From 2011 to 2020 Oberman played Auntie Val in the Channel 4 sitcom Friday Night Dinner and between 2012 and 2015, Oberman played Mrs. Purchase in Matt Berry and Arthur Mathew's comedy, Toast of London.

In May–July 2013, Oberman filmed the 6 part series Give Out Girls for Sky Living/Big Talk productions as Debbie, the head of Hot Staff promotions girls.

In January 2014, Oberman played the character, Audrey MacMurray, in the final episode of the second series of Father Brown which was shown on BBC One in their afternoon schedule and later in the evening on BBC Two in the evening. Also that year, she appeared in Crims for BBC Three playing 'hard as nails' Governor Riley.

New Tricks, the high ratings BBC drama, saw her appear regularly as forensic anthropologist-Fiona Kennedy (series 11 and 12).

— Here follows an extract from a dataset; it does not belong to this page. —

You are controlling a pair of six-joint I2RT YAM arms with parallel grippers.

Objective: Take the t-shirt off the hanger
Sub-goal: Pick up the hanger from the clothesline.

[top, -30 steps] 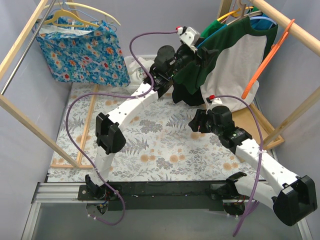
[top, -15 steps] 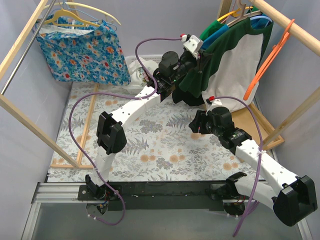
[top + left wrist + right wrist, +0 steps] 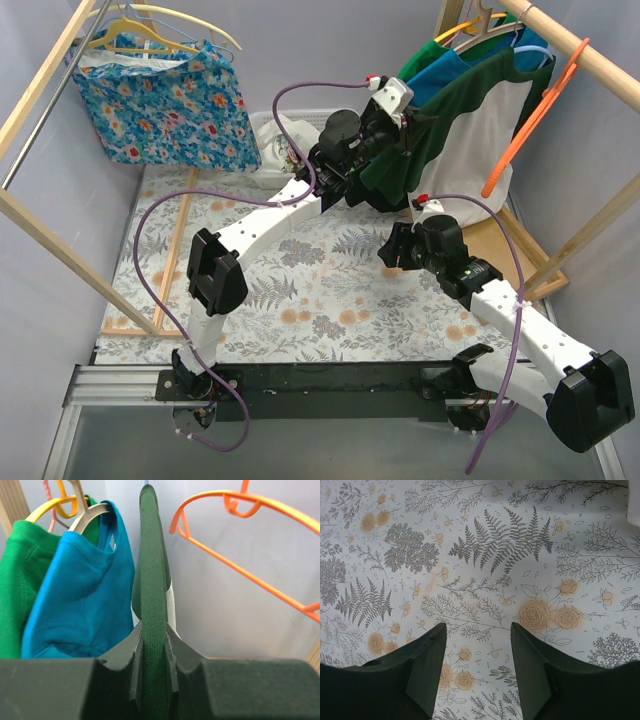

Oberman kept up her string of TV guest appearances with a role in the drama Tracy Beaker Returns, playing "Terrie Fender", a travel agent and con artist. She also joined the junior spy series M.I. High, as the "Grand Mistress". Appearing on the chat show, The Wright Stuff, Oberman revealed that she undertook the part because M. I. High was her nephew's favourite programme, but also added that she was a fan herself, describing it as a "junior version of Spooks.

Oberman has appeared in two of Tracey Ullman series; Tracey Breaks the News and Tracey Ullman's Show, a BBC One production between 2016 and 2018.

Most recently, she has appeared as Rebecca in Netflix series After Life alongside Ricky Gervais, as Helen Chalmers in Sky One comedy-drama Code 404 and as Ritchie’s agent, Carol Carter, in Channel 4 drama It's a Sin.

In July 2024, nineteen years after her departure from EastEnders, it was announced that Oberman would be reprising her role of Chrissie Watts for short stint later in the year.

Oberman told the BBC ""Chrissie Watts was such a great character to play - a victim or a villain," she said. She is a real fan favourite so, when [executive producer] Chris Clenshaw asked me to come back and revisit her and see what has happened in the last 19 years, I jumped at the chance".

==Writing==
From 2006 to 2007, Oberman was a regular columnist for The Guardian newspaper. From 2009–2017, she was a regular columnist for The Jewish Chronicle.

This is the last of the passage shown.